Soweit mit der Verfassungsbeschwerde die Verletzung des Elternrechts der Beschwerdeführerin aus Art. 6 Abs. 2 Satz 1 GG geltend gemacht wird, nimmt die Kammer die insoweit zulässige Verfassungsbeschwerde zur Entscheidung an, weil dies zur Durchsetzung des als verletzt gerügten Rechts angezeigt ist, § 93a Abs. 2 Buchstabe b BVerfGG. Die Entscheidung kann von der Kammer getroffen werden.

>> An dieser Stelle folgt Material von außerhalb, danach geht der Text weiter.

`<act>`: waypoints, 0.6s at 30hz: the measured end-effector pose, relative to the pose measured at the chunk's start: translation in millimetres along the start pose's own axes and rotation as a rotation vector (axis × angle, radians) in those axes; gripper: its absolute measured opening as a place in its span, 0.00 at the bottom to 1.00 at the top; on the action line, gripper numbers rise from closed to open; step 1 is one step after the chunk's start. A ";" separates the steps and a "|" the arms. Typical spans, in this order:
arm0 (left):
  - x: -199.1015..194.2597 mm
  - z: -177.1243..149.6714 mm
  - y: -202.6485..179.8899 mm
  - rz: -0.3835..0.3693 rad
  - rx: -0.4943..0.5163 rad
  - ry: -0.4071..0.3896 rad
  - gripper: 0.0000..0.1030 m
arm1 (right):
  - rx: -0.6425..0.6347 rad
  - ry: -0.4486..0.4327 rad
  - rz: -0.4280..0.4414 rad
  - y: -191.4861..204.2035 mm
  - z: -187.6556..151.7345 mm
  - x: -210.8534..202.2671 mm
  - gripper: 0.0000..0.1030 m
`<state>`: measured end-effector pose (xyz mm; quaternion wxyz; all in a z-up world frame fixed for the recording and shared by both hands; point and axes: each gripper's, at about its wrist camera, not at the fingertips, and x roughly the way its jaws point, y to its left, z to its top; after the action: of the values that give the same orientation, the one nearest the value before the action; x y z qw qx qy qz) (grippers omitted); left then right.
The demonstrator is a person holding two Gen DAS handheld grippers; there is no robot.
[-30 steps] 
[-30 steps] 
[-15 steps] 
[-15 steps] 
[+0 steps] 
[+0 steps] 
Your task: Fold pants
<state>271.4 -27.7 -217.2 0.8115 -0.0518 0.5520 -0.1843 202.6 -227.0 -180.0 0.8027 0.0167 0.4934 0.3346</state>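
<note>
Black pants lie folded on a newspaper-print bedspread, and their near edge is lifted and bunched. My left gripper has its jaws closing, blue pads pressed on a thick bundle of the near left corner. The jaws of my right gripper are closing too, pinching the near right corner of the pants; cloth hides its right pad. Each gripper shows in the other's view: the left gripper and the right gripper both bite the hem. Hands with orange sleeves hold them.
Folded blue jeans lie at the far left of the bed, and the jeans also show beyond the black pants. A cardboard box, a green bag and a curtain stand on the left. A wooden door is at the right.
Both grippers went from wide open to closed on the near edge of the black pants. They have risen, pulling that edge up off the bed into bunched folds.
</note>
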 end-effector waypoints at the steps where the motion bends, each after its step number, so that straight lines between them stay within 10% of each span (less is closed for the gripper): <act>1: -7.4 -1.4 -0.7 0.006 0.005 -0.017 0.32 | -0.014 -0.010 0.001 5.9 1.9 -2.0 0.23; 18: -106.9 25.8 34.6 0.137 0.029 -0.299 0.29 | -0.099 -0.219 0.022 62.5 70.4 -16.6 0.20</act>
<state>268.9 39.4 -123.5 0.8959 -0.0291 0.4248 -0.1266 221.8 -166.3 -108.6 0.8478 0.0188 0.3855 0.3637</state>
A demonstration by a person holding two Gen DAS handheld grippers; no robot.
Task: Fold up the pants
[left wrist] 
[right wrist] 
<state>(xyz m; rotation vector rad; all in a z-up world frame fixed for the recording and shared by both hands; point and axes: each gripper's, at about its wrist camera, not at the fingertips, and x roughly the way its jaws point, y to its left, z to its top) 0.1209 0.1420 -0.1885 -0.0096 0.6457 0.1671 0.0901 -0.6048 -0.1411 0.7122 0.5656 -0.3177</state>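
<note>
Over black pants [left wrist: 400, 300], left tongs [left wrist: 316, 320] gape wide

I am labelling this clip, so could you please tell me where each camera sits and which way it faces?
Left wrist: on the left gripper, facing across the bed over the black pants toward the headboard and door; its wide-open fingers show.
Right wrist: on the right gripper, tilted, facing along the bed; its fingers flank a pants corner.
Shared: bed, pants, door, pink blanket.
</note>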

Die maßgeblichen verfassungsrechtlichen Fragen sind durch das Bundesverfassungsgericht bereits entschieden und die Verfassungsbeschwerde ist danach offensichtlich begründet, § 93c Abs. 1 Satz 1 BVerfGG.

1. Der Beschluss des Oberlandesgerichts vom 2. Juli 2020 verletzt die Beschwerdeführerin in ihrem Grundrecht aus Art. 6 Abs. 2 Satz 1 GG.

a) Das den Eltern nach Art. 6 Abs. 2 Satz 1 GG verfassungsrechtlich gegenüber dem Staat gewährleistete Freiheitsrecht auf Pflege und Erziehung ihrer Kinder dient in erster Linie dem Kindeswohl, das zugleich oberste Richtschnur für die Ausübung der Elternverantwortung ist (vgl. BVerfGE 61, 358 <371 f.>; 75, 201 <218 f.>).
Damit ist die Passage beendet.